I found out after reading Smiley’s novel that it is a modern adaptation of Shakespeare’s King Lear, a drama in which keeping up appearances, hierarchies, conflict between generations, and madness play major roles. Smiley’s work stands alone with these themes, though — I needed no knowledge of King Lear to feel her novel’s power. It is a beauty of a book.
Novel: What’s Eating Gilbert Grape
Author: Peter Hedges, born 1962 in Des Moines, Iowa
Setting: 1980s Endora, Iowa
Categories: Contemporary fiction
Endora. A small town in Iowa in which Gilbert Grape, son of a suicide father and a morbidly obese mother, and brother to a motley crew of siblings, is the only one in a 1,091-person town who is resistant to the forward march of the progress and modernization that are the Food World national grocery chain and the fast food franchise, Burger Barn.
Gilbert has become the default “man” of the family after his eldest brother, Larry, found their dad swinging from a rafter in the basement of their house. Larry left town as soon as he was able, and Gilbert, along with his sister, Amy, was left behind to take care of their mother who is son large she oozes over the edges of her recliner, their special needs brother whom Gilbert calls “The Retard,” and their hormone-raging sister, Ellen. Gilbert works a the downtown, family owned supermarket that is now empty due to the opening of the new superstore, Food Town.
The novel is both hilarious and sad. Gilbert is a fascinating character. He is a paradox of stunted development and a mature sense of responsibility: he’s a 24-year old man who, when it comes to women and the words he chooses, seems more like a 15-year-old boy.

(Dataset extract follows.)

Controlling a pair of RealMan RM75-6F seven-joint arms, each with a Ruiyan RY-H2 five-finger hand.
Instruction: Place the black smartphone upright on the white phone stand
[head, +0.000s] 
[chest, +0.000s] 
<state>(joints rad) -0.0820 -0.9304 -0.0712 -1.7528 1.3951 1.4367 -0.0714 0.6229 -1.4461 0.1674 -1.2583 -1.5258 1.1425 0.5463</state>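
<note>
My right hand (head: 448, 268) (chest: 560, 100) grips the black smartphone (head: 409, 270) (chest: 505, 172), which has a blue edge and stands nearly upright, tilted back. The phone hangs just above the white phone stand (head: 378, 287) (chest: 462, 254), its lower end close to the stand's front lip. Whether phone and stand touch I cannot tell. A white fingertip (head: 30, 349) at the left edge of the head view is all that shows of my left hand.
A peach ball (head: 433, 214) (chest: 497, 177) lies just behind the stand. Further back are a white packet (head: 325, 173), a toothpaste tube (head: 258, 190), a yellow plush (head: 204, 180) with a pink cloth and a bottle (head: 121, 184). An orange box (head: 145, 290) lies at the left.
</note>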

Yet, when it comes to his family, he is the one of the remaining seven who holds them all together. He calls his brother “The Retard,” yet Gilbert is the one who loves his brother hardest, who takes care of him, whose heart is softest for him. Gilbert contains both profound love and deep, angry resentment.
The characters in and scenes in Hedge’s book are vivid, funny, and refreshing in their originality. I couldn’t help but laugh at the ridiculousness of many passages. At the same time, it was tender, and poignant. My heart goes out to Gilbert Grape.
Novel: Jasmine
Author: Bharati Mukherjee, studied at University of Iowa
Setting: Iowa
Categories: Contemporary fiction, Indian-American fiction
Jasmine is a Hindi woman, widowed in India, where grief-stricken, she continues to America as she had planned to do with her husband before his murder.
The book begins in Iowa, where the exiled Jasmine lives with Bud, the Iowan banker who holds the loans for all of their farmer neighbors, who struggle to make a living with their family farms.
But this isn’t Jasmine’s first life — the exotic Indian whose traditional cooking sneaks its way into local lives. Though young, Jasmine has been Jyoto, Jasmene, Jase, and Jane, a widow, a victim, a killer, a caregiver, and a lover by the time she arrives in Iowa.
The book is anchored in Iowa with flashbacks to India; the oceanic crossing and arrival to America; and New York. Each setting is distinctive, and Iowa is distinguished by its farming community, which, like in A Thousand Acres, on the surface seems quiet and safe.
The fascinating part of this book was the juxtaposition of Jasmine’s history of open violence with the danger that lies in quiet places, too. The quiet danger of an Iowa farming community is subtle, and stealthy, because you think you’re safe. You’re not expecting it.
In the end, what I loved about Jasmine is that it makes very clear that the hidden dangers in a quiet, safe Iowa farm town are just as brutal as the dangers we expect from what we consider to be turbulent, unsafe communities. It is a fascinating story of becoming an American.
I’ve read A Thousand Acres (and recommended it to my students when j was teaching them King Lear) but I have not read either of the other two and confess I had not even heard of Jasmine. I shall add them to my (maddeningly long) list of books to read. Thanks.